Yet a year ago she would never have gone to London. She had only been there because Rob had given her the courage and invited her. “…Yet I am at a juncture in my life where I cannot think of such things. I am moving out of Drew’s home this week. I will be living alone in Maidstone, and that is what I wish. I am not looking for a husband.”

His fingers pressed over hers as they walked into the garden with the pond at its centre, the pond where she and Rob had helped George sail his boat. It was frozen.

“What of a friend?” Phillip asked, “Might I be that to you now. Is there room for another friend in your life?”

Rob had favoured the word “crass”. It would be crass of her to crush the man so cruelly as to not even accept his offer of friendship, and if he hoped in the future that it might become more, then she would manage his feelings then. She had no intention of spending her future with anyone but Rob, and if he did not want her, she would rather spend it alone, which might be the case because Mary had still heard nothing.

“Of course, I can never have too many friends, Phillip, I will gladly accept that offer.”

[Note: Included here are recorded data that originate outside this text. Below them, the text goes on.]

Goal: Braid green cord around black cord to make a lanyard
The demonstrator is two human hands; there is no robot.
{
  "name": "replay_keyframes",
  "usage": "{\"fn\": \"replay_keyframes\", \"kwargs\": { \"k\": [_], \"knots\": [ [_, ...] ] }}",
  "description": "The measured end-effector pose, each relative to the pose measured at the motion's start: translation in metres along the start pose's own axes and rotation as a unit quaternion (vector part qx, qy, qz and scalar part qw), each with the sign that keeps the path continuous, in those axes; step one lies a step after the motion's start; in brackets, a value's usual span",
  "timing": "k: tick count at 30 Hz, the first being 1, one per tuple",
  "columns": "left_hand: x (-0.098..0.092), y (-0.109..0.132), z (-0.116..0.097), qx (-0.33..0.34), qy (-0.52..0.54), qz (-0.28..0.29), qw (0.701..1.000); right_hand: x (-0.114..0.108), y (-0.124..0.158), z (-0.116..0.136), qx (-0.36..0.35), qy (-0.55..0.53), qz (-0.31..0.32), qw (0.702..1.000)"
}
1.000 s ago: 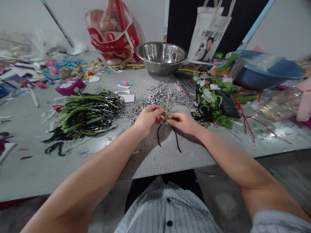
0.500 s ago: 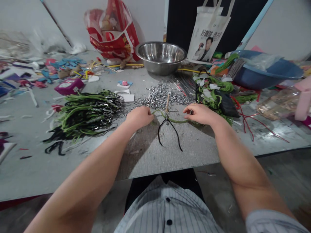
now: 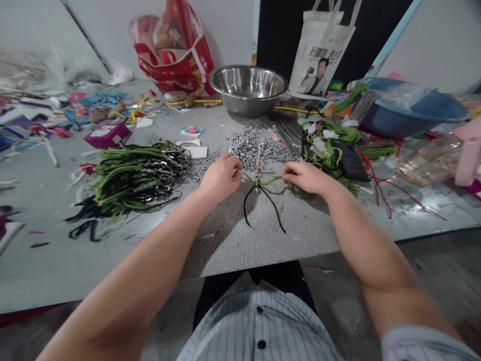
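We've got a pale wall (image 3: pixel 233 30) behind a grey table (image 3: pixel 225 245) — black panel (image 3: pixel 280 45) with light-blue edging (image 3: pixel 396 37) at back, grey floor (image 3: pixel 334 306) below, glare (image 3: pixel 424 198) on the table's right side.

It's a small craft workshop, by the look of it, where things get made by hand in batches. The long grey table (image 3: pixel 233 245) is scuffed and covered in supplies: a heap of little metal rings (image 3: pixel 246 145) in the middle, a thick bundle of green and black cords (image 3: pixel 131 173) at left, more green cord (image 3: pixel 347 133) at right. Coloured scraps (image 3: pixel 108 98) litter the far left. A steel basin (image 3: pixel 248 105) and a blue basin (image 3: pixel 409 120) stand along the far side, near plain pale walls (image 3: pixel 233 30).
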State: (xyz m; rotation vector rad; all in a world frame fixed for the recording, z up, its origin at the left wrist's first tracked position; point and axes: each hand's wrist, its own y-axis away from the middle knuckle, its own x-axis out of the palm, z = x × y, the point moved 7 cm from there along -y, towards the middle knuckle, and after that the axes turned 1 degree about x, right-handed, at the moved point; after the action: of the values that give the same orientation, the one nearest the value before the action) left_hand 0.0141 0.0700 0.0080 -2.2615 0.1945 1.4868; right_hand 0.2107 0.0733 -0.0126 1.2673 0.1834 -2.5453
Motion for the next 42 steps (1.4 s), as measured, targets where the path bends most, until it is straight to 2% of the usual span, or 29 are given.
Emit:
{"fn": "replay_keyframes", "kwargs": {
  "k": [2,5,7,10,15,22,25,28,31,34,36,42],
  "knots": [
    [-0.003,0.003,-0.01,0.026,0.038,-0.025,0.999,0.006,-0.001,0.003,-0.003,-0.131,-0.009,0.991],
    [-0.003,0.009,-0.021,0.05,0.085,-0.029,0.995,0.018,-0.003,0.002,0.034,-0.281,-0.009,0.959],
    [0.0,0.011,-0.027,0.066,0.108,-0.016,0.992,0.024,-0.004,0.002,0.05,-0.326,-0.018,0.944],
    [0.008,0.013,-0.036,0.068,0.114,0.014,0.991,0.027,-0.004,0.006,0.045,-0.342,-0.046,0.937],
    [0.021,0.013,-0.04,0.022,0.103,0.047,0.993,0.026,0.0,0.022,-0.016,-0.319,-0.111,0.941],
    [0.03,0.01,-0.034,-0.022,0.13,0.046,0.99,0.029,0.001,0.031,-0.049,-0.291,-0.135,0.946],
    [0.028,0.009,-0.033,-0.02,0.158,0.034,0.987,0.023,0.004,0.032,-0.063,-0.232,-0.163,0.957],
    [0.026,0.009,-0.032,-0.018,0.181,0.039,0.983,0.012,0.014,0.043,-0.122,-0.159,-0.207,0.958],
    [0.028,0.008,-0.032,-0.013,0.194,0.056,0.979,0.014,0.021,0.058,-0.201,-0.117,-0.161,0.959],
    [0.03,0.008,-0.031,-0.008,0.202,0.062,0.977,0.021,0.023,0.066,-0.251,-0.076,-0.108,0.959],
    [0.03,0.008,-0.03,-0.01,0.195,0.066,0.978,0.023,0.02,0.065,-0.259,-0.047,-0.1,0.96],
    [0.025,0.007,-0.027,-0.003,0.17,0.072,0.983,0.026,0.012,0.054,-0.222,0.005,-0.093,0.971]
  ]
}}
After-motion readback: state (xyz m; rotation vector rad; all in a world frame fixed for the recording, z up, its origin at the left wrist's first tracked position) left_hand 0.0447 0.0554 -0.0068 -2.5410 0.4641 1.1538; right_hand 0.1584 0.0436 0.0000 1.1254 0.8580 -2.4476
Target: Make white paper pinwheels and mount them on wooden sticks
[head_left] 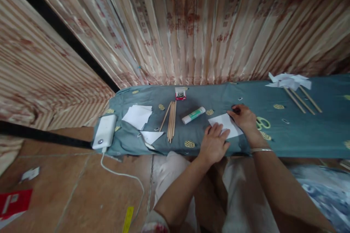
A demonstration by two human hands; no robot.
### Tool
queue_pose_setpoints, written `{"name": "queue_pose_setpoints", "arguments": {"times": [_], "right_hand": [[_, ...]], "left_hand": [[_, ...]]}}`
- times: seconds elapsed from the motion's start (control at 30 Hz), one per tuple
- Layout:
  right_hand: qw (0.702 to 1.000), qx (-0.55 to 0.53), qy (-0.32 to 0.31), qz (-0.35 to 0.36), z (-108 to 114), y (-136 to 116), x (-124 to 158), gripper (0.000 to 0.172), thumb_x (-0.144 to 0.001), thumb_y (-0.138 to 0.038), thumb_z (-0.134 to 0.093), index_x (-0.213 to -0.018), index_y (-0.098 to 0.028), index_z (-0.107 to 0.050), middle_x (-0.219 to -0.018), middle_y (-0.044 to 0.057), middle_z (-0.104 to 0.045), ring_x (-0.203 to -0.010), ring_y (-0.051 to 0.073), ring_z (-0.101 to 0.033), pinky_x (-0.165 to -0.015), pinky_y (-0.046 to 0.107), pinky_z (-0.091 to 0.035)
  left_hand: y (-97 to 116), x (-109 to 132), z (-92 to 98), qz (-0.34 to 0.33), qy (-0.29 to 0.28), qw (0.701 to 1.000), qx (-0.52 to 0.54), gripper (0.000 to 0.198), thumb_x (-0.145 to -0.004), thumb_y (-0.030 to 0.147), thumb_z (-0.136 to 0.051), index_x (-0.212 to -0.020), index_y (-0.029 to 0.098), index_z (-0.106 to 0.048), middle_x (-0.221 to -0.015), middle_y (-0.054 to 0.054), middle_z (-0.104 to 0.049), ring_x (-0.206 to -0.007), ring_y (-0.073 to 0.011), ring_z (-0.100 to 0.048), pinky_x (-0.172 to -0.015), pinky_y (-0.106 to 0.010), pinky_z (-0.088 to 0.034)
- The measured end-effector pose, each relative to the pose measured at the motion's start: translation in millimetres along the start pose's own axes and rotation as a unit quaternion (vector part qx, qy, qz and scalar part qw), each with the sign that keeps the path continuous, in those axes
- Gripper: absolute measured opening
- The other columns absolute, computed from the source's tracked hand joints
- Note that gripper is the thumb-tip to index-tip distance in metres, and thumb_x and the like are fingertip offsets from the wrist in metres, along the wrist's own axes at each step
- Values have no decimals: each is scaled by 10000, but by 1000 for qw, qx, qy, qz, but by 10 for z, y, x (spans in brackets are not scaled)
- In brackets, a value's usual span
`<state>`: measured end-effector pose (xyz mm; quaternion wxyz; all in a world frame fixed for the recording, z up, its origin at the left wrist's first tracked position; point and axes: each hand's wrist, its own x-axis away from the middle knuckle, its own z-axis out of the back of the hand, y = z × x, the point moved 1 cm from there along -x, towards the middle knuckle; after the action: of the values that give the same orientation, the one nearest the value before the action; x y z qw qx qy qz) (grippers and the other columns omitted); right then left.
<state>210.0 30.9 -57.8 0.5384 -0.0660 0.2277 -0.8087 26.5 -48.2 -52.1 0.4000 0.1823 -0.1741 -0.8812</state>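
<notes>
A white sheet of paper [224,121] lies on the cloth in front of me. My left hand [214,142] rests on its near left part, fingers stretched out and lying flat. At the sheet's right side, my right hand [244,118] is closed, with its fingertips pinched at the upper edge. Something small and dark shows by those fingers, too unclear to name. Green-handled scissors [263,123] lie just right of my right wrist, their blades hidden by it. A glue stick [193,115] is left of the sheet.
Several wooden sticks [171,122] lie beside a small red box [180,94] of metal bits. Farther left are stacked white papers [137,116], a folded paper triangle [152,137] and a white power bank [104,131] with a cable. Paper pinwheels [290,81] on sticks lie at right.
</notes>
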Motion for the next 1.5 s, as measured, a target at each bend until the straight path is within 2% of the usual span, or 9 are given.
{"name": "queue_pose_setpoints", "arguments": {"times": [0.23,0.37,0.7,0.87,1.0,1.1,1.27,1.4,1.5], "right_hand": [[1000,8,20,9,-31,34,5,316,-768,-410,-605,-974,-177,-662,-917,92,-696,-819,243,-637,-755,357,-474],[1000,2,25,8,-28,14,9,307,-763,-409,-602,-958,-178,-659,-886,86,-689,-804,235,-632,-743,349,-471],[996,-51,22,75,170,-4,123,377,-823,-366,-547,-1101,-125,-632,-1077,148,-675,-993,273,-607,-888,407,-455],[976,-88,79,181,442,-180,440,380,-894,-341,-456,-1173,-133,-608,-1308,157,-577,-1233,286,-497,-1038,447,-366],[966,-226,-35,116,426,-274,696,289,-862,-358,-504,-999,-174,-679,-978,96,-726,-821,218,-671,-810,361,-511],[923,-358,-131,50,363,-259,795,297,-764,-433,-629,-924,-189,-687,-869,67,-735,-754,208,-673,-728,342,-522],[763,-598,-240,-62,398,-188,837,407,-614,-465,-779,-895,-183,-690,-853,41,-731,-761,177,-656,-709,298,-506],[724,-642,-227,-110,439,-97,843,339,-591,-434,-828,-775,-180,-698,-742,13,-711,-697,146,-634,-682,267,-495],[695,-670,-191,-177,423,19,808,328,-568,-416,-855,-746,-193,-691,-701,-14,-707,-627,110,-627,-618,215,-507]], "left_hand": [[-130,77,259,77,113,980,141,333,-901,277,-524,-1222,206,-575,-1276,-90,-598,-1209,-215,-516,-1047,-393,-427],[-443,91,634,143,214,965,48,362,-859,209,-557,-1221,199,-567,-1245,-99,-582,-1174,-249,-508,-1042,-447,-400],[-956,59,718,192,115,974,-48,246,-851,205,-550,-1075,160,-643,-995,-97,-651,-977,-234,-597,-912,-370,-462],[-880,31,658,241,149,953,110,225,-791,219,-609,-996,165,-685,-919,-62,-676,-798,-184,-600,-770,-316,-484],[-676,-46,623,269,160,890,331,260,-747,310,-639,-941,151,-705,-771,-17,-660,-661,-137,-562,-621,-241,-443],[-460,-135,586,252,132,846,451,324,-688,381,-688,-903,140,-715,-714,2,-647,-645,-119,-544,-621,-223,-428],[-154,-239,410,215,4,799,562,345,-621,377,-758,-859,129,-736,-729,-17,-673,-641,-112,-549,-620,-225,-434],[-139,-242,277,224,-35,781,582,382,-605,367,-780,-896,123,-734,-736,-21,-684,-654,-117,-576,-650,-237,-454],[-283,-230,288,214,-35,812,542,384,-647,379,-748,-926,118,-721,-771,-39,-697,-686,-142,-606,-674,-262,-482]]}}
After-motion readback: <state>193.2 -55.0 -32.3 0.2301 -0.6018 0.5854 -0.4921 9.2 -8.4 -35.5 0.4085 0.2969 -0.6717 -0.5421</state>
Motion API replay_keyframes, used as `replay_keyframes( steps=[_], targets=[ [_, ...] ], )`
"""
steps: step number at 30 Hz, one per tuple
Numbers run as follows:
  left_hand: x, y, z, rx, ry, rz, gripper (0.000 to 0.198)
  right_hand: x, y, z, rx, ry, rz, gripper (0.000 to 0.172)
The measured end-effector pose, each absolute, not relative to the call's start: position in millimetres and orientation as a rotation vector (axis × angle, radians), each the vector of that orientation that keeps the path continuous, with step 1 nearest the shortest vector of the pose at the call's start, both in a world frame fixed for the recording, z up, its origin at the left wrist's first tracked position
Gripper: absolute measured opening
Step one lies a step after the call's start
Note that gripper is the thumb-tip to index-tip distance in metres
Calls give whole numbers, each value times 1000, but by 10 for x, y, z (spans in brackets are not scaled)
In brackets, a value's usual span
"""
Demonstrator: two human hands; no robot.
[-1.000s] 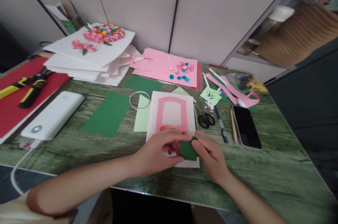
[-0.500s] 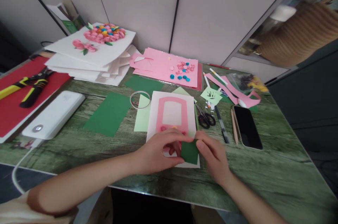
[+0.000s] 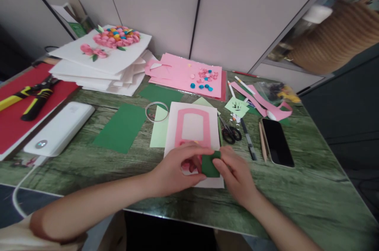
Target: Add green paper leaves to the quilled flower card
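Both hands meet over the near end of a white card [image 3: 192,124] that bears a pink frame [image 3: 192,126]. My left hand [image 3: 177,170] and my right hand [image 3: 235,174] pinch a small piece of dark green paper [image 3: 209,166] between their fingertips, just above the card. The paper looks folded or curled. Small pink bits lie under my left fingers, partly hidden.
Scissors [image 3: 231,132], a pen [image 3: 248,139], a wooden stick and a phone [image 3: 276,141] lie right of the card. A green sheet [image 3: 121,126], a tape ring [image 3: 156,111] and a white power bank [image 3: 59,128] lie left. Pink sheets [image 3: 186,74], stacked white cards [image 3: 100,59] and pliers [image 3: 35,97] are behind.
The green paper has gone from a flatter piece to a smaller, more bent shape between my fingers. Both hands have stayed over the card's near end.
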State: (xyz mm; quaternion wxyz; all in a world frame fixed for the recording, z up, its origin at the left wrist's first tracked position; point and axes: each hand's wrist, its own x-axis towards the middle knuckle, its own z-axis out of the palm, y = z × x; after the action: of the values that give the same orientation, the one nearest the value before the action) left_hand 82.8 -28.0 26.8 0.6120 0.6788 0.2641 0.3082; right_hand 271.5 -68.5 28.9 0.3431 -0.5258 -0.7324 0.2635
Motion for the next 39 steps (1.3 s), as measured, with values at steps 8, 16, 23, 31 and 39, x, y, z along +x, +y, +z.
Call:
replay_keyframes(
  steps=[8,16,23,31,39],
  targets=[
    [826,-276,262,1595,625,766,51,2701,-683,250,-1346,-1941,601,34],
    [835,-266,252,1585,643,816,49,2731,-661,252,-1371,-1946,626,41],
    [823,-195,267,1390,813,934,49,3231,-282,129,-2063,-1936,-28,19],
    [814,-164,286,1263,750,1098,46,3359,-204,21,-2479,-1914,120,28],
    [788,-135,298,1340,825,1199,24,3492,-275,219,-2270,-1845,476,21]
  ],
)
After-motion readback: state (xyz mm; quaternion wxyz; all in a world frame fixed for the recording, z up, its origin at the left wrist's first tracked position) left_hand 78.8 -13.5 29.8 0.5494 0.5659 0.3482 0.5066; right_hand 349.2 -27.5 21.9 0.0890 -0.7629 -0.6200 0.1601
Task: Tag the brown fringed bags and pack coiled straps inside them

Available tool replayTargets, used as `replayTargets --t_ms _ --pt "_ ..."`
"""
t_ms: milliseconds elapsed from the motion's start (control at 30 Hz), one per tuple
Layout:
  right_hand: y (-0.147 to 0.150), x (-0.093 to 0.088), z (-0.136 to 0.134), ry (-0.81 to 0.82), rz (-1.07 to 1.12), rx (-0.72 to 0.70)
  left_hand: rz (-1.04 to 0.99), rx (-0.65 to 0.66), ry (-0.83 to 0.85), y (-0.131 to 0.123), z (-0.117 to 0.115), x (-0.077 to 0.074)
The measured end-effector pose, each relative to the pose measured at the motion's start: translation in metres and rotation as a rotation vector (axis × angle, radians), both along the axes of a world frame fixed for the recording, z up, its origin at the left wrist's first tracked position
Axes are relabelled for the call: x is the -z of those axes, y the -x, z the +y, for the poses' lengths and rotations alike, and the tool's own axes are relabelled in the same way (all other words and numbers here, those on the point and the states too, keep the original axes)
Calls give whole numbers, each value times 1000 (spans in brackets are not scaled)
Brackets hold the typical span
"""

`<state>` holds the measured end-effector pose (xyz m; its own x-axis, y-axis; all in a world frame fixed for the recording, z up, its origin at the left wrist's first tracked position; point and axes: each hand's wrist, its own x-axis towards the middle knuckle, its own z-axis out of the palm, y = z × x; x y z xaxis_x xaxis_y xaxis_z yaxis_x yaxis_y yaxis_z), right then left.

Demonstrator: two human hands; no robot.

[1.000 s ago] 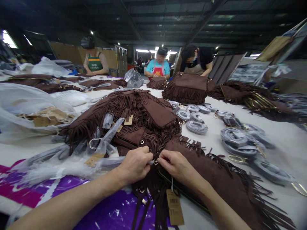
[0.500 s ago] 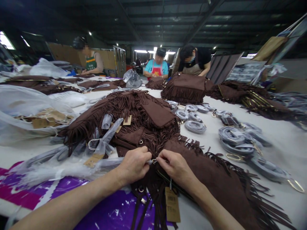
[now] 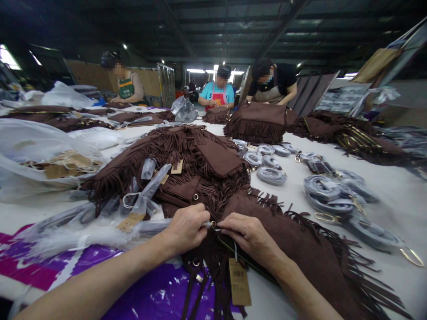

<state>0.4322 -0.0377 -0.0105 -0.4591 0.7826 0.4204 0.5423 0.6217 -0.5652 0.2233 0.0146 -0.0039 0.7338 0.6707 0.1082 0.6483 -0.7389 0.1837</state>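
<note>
I logged: left hand [image 3: 187,229] fingers pinched small metal ring [image 3: 212,224] | right hand [image 3: 249,235] fingers clamped brown suede fringed bag [image 3: 300,249] edge, apparently steadying the ring.

The 2 bare forearms come in from the lower edge, the left forearm [image 3: 100,280] long and slanted, the right forearm [image 3: 307,298] shorter, and they converge at the centre. The left hand [image 3: 187,229] is curled knuckles up, thumb and forefinger pinched. The right hand [image 3: 248,233] lies palm down, its pinched fingertips [image 3: 223,227] almost meeting the left's.
</note>
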Motion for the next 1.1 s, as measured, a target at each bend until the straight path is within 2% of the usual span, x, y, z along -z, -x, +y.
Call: replayTargets --t_ms 333,567,700,933,1100 --pt "12 15 4 -137 -189 207 11 -15 -1 0 -1 -5" --pt "16 11 7 -197 -331 260 50 -36 10 -1 -4 -14" --pt "21 4 7 -190 -379 244 75 -14 -22 -1 -8 -16" --pt "19 -18 1 -38 -265 116 100 11 -50 1 -16 -17" --pt "18 -18 5 13 -221 17 78 5 5 1 -17 -17"
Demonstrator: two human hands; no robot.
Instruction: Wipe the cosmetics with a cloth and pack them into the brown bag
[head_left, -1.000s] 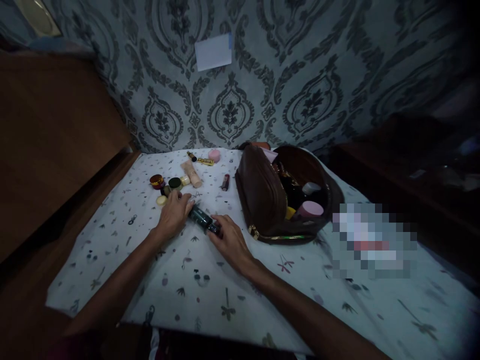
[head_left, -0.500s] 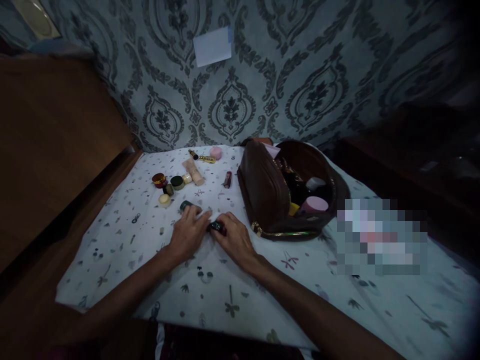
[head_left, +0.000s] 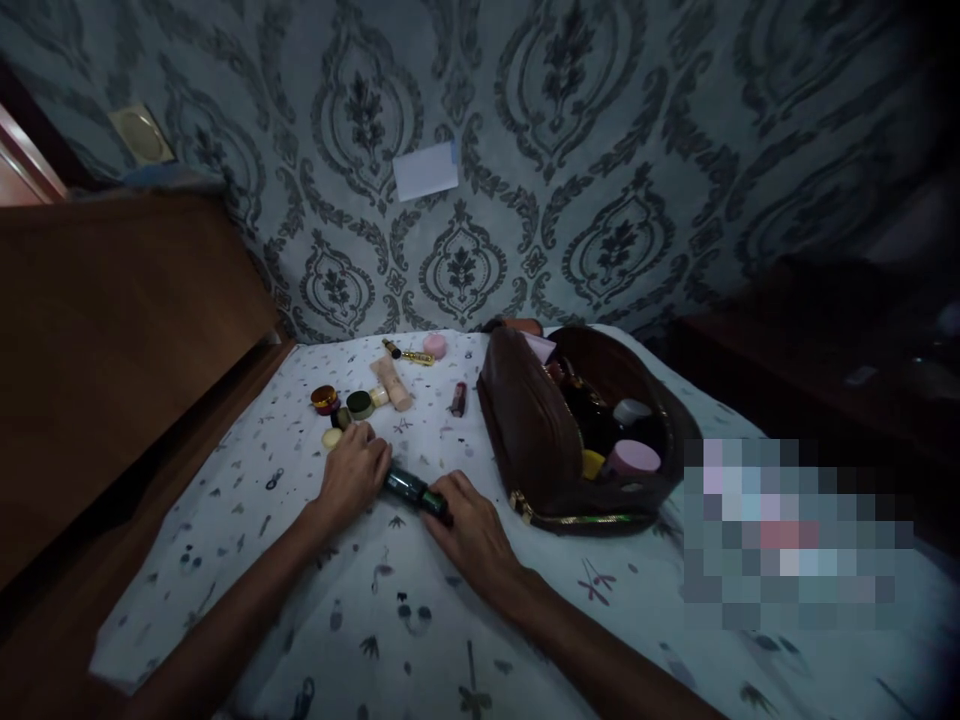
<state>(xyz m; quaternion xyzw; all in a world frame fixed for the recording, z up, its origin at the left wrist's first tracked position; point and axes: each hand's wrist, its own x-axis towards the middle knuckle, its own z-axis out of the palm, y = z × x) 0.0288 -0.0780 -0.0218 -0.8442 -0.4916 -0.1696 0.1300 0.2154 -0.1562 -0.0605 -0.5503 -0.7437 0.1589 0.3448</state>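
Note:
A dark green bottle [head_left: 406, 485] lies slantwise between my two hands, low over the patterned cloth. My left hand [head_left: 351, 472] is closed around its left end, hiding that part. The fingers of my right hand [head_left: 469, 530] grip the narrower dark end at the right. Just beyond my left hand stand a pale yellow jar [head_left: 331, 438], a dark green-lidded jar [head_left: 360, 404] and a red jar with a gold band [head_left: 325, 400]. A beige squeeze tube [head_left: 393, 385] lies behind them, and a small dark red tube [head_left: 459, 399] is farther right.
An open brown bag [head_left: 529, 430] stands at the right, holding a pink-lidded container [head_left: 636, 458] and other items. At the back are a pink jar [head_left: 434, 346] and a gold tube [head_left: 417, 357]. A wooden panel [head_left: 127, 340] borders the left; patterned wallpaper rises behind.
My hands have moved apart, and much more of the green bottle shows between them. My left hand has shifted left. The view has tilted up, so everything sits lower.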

He nodded at her and smiled, then they walked on and he talked of John and Kate. He said that they were currently housing Mary’s younger brothers and sisters, and that Mary’s parents had been staying elsewhere in town. He said it was unusual for them to be in town at this time of year. It was nearly Christmas and the family were usually at Pembroke Place for Christmas.

Caro did not ask, yet she listened for mention of Rob’s name, but nothing was said.

~

Caro glanced about the hall as the footmen carried down another trunk of her clothes. She had three trunks. Far more than she’d arrived with. When she’d run away from her marriage years before she’d left with only the clothes on her back and a handkerchief full of the gifts Albert had given her.

That handkerchief of jewels had now become a fund managed by Drew, from which she might draw income. She was about to become truly self-reliant.

Her heart beat hard. Rob would be proud of her, she hoped. She was proud of herself.

Yet perhaps Rob would never know. Perhaps he did not even read Mary’s letters. He certainly did not reply to them.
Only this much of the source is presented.